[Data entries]
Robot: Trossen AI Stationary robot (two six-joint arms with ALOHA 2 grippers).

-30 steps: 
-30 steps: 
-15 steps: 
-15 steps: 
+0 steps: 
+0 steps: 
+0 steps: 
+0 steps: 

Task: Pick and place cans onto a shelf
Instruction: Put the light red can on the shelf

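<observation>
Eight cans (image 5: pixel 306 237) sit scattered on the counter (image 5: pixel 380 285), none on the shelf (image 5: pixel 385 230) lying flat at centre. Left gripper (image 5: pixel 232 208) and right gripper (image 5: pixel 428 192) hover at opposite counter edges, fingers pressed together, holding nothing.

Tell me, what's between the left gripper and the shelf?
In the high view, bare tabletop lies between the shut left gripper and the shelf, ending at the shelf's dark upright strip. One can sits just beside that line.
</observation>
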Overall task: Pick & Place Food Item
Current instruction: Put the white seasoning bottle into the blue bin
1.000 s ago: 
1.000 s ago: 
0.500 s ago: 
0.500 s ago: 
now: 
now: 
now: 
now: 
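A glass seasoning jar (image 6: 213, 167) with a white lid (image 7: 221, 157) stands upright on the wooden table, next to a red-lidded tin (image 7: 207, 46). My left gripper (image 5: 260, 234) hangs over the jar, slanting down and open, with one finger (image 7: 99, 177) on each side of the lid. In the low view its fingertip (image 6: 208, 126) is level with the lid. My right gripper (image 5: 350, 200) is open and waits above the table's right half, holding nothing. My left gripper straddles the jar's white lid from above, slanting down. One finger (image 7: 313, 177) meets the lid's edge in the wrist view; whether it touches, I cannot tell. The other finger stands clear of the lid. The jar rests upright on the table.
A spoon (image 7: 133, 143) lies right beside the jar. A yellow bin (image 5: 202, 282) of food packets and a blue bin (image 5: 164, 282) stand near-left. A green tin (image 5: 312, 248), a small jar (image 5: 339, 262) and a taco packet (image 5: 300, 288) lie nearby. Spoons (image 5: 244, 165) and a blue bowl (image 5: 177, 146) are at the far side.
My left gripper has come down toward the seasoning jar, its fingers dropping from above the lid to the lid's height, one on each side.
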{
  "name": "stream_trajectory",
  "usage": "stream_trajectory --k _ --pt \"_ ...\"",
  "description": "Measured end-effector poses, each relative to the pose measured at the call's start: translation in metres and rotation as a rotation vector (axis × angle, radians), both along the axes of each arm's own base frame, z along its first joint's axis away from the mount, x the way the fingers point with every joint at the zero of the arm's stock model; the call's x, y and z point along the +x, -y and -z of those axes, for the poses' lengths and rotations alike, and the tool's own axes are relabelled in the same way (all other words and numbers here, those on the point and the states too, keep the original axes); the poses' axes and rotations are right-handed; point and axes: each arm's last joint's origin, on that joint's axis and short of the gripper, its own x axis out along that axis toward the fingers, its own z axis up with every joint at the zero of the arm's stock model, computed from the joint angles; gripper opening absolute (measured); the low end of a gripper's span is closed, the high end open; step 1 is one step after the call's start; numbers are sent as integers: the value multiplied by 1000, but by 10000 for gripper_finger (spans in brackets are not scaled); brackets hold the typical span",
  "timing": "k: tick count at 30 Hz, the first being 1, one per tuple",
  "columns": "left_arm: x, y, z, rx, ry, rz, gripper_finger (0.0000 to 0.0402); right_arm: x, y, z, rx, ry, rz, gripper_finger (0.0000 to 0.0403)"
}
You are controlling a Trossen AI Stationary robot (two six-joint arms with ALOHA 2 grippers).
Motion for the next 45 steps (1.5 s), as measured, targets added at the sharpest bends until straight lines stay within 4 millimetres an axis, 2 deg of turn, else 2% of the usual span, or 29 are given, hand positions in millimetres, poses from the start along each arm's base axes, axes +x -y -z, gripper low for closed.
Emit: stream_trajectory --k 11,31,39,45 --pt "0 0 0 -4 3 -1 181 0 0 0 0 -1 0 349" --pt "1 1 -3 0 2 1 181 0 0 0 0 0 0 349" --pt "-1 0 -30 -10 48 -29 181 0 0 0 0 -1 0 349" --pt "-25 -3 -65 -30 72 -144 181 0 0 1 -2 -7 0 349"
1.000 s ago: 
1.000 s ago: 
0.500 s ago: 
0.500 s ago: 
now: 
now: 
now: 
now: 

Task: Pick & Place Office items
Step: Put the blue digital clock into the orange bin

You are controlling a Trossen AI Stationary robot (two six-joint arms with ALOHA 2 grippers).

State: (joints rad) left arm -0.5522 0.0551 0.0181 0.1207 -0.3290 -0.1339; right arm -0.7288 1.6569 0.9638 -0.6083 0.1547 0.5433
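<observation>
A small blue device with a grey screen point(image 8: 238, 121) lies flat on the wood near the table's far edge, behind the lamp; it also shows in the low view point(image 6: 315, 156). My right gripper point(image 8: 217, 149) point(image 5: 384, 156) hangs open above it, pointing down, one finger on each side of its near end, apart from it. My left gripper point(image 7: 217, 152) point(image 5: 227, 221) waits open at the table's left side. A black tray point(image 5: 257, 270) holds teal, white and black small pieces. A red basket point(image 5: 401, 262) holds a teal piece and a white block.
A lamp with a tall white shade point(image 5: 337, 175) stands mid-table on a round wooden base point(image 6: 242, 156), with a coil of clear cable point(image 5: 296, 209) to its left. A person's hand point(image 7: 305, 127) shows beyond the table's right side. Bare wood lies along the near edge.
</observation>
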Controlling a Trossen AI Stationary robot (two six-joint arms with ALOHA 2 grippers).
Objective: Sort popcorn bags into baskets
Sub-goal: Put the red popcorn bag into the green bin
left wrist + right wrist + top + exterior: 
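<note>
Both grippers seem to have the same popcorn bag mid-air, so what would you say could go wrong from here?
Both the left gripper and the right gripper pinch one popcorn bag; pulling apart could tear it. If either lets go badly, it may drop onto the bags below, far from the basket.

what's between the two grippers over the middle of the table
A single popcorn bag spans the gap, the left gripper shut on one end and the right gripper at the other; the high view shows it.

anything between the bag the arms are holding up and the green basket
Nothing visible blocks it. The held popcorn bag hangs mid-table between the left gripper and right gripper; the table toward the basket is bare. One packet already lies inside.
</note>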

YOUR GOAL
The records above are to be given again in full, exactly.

SOLUTION TO THIS TASK
Robot: Trossen AI Stationary robot (two six-joint arms with ALOHA 2 grippers).

-30 steps: 
-30 steps: 
-15 steps: 
-15 steps: 
+0 steps: 
+0 steps: 
+0 steps: 
+0 steps: 

Task: Pick and place cans onto a shelf
Instruction: Put the light red can on the shelf

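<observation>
Eight cans (image 5: pixel 306 237) sit scattered on the counter (image 5: pixel 380 285), none on the shelf (image 5: pixel 385 230) lying flat at centre. Left gripper (image 5: pixel 232 208) and right gripper (image 5: pixel 428 192) hover at opposite counter edges, fingers pressed together, holding nothing.

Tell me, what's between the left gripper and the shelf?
In the high view, bare tabletop lies between the shut left gripper and the shelf, ending at the shelf's dark upright strip. One can sits just beside that line.
</observation>
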Overall task: Pick & Place Food Item
Current instruction: Put the white seasoning bottle into the blue bin
1.000 s ago: 
1.000 s ago: 
0.500 s ago: 
0.500 s ago: 
now: 
now: 
now: 
now: 
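A glass seasoning jar (image 6: 213, 167) with a white lid (image 7: 221, 157) stands upright on the wooden table, next to a red-lidded tin (image 7: 207, 46). My left gripper (image 5: 260, 234) hangs over the jar, slanting down and open, with one finger (image 7: 99, 177) on each side of the lid. In the low view its fingertip (image 6: 208, 126) is level with the lid. My right gripper (image 5: 350, 200) is open and waits above the table's right half, holding nothing. My left gripper straddles the jar's white lid from above, slanting down. One finger (image 7: 313, 177) meets the lid's edge in the wrist view; whether it touches, I cannot tell. The other finger stands clear of the lid. The jar rests upright on the table.
A spoon (image 7: 133, 143) lies right beside the jar. A yellow bin (image 5: 202, 282) of food packets and a blue bin (image 5: 164, 282) stand near-left. A green tin (image 5: 312, 248), a small jar (image 5: 339, 262) and a taco packet (image 5: 300, 288) lie nearby. Spoons (image 5: 244, 165) and a blue bowl (image 5: 177, 146) are at the far side.
My left gripper has come down toward the seasoning jar, its fingers dropping from above the lid to the lid's height, one on each side.
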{
  "name": "stream_trajectory",
  "usage": "stream_trajectory --k _ --pt \"_ ...\"",
  "description": "Measured end-effector poses, each relative to the pose measured at the call's start: translation in metres and rotation as a rotation vector (axis × angle, radians), both along the axes of each arm's own base frame, z along its first joint's axis away from the mount, x the way the fingers point with every joint at the zero of the arm's stock model; the call's x, y and z point along the +x, -y and -z of those axes, for the poses' lengths and rotations alike, and the tool's own axes are relabelled in the same way (all other words and numbers here, those on the point and the states too, keep the original axes); the poses' axes and rotations are right-handed; point and axes: each arm's last joint's origin, on that joint's axis and short of the gripper, its own x axis out along that axis toward the fingers, its own z axis up with every joint at the zero of the arm's stock model, computed from the joint angles; gripper opening absolute (measured); the low end of a gripper's span is closed, the high end open; step 1 is one step after the call's start; numbers are sent as integers: the value multiplied by 1000, but by 10000 for gripper_finger (spans in brackets are not scaled); brackets hold the typical span",
  "timing": "k: tick count at 30 Hz, the first being 1, one per tuple",
  "columns": "left_arm: x, y, z, rx, ry, rz, gripper_finger (0.0000 to 0.0402); right_arm: x, y, z, rx, ry, rz, gripper_finger (0.0000 to 0.0403)"
}
You are controlling a Trossen AI Stationary robot (two six-joint arms with ALOHA 2 grippers).
Motion for the next 45 steps (1.5 s), as measured, targets added at the sharpest bends until straight lines stay within 4 millimetres an axis, 2 deg of turn, else 2% of the usual span, or 29 are given, hand positions in millimetres, poses from the start along each arm's base axes, axes +x -y -z, gripper low for closed.
Emit: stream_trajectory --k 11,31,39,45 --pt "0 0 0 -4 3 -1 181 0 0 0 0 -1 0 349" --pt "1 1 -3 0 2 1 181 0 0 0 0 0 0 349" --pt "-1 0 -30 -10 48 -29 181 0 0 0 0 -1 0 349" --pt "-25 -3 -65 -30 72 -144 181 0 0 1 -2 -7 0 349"
1.000 s ago: 
1.000 s ago: 
0.500 s ago: 
0.500 s ago: 
now: 
now: 
now: 
now: 

Task: Pick & Place Office items
Step: Put the blue digital clock into the orange bin

You are controlling a Trossen AI Stationary robot (two six-joint arms with ALOHA 2 grippers).

State: (joints rad) left arm -0.5522 0.0551 0.0181 0.1207 -0.3290 -0.1339; right arm -0.7288 1.6569 0.9638 -0.6083 0.1547 0.5433
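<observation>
A small blue device with a grey screen point(image 8: 238, 121) lies flat on the wood near the table's far edge, behind the lamp; it also shows in the low view point(image 6: 315, 156). My right gripper point(image 8: 217, 149) point(image 5: 384, 156) hangs open above it, pointing down, one finger on each side of its near end, apart from it. My left gripper point(image 7: 217, 152) point(image 5: 227, 221) waits open at the table's left side. A black tray point(image 5: 257, 270) holds teal, white and black small pieces. A red basket point(image 5: 401, 262) holds a teal piece and a white block.
A lamp with a tall white shade point(image 5: 337, 175) stands mid-table on a round wooden base point(image 6: 242, 156), with a coil of clear cable point(image 5: 296, 209) to its left. A person's hand point(image 7: 305, 127) shows beyond the table's right side. Bare wood lies along the near edge.
</observation>
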Controlling a Trossen AI Stationary robot (two six-joint arms with ALOHA 2 grippers).
Objective: Sort popcorn bags into baskets
Sub-goal: Put the red popcorn bag into the green bin
left wrist + right wrist + top + exterior: 
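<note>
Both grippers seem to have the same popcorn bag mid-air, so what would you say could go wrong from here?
Both the left gripper and the right gripper pinch one popcorn bag; pulling apart could tear it. If either lets go badly, it may drop onto the bags below, far from the basket.

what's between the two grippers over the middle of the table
A single popcorn bag spans the gap, the left gripper shut on one end and the right gripper at the other; the high view shows it.

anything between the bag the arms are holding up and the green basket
Nothing visible blocks it. The held popcorn bag hangs mid-table between the left gripper and right gripper; the table toward the basket is bare. One packet already lies inside.
</note>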

Nothing else belongs in this answer.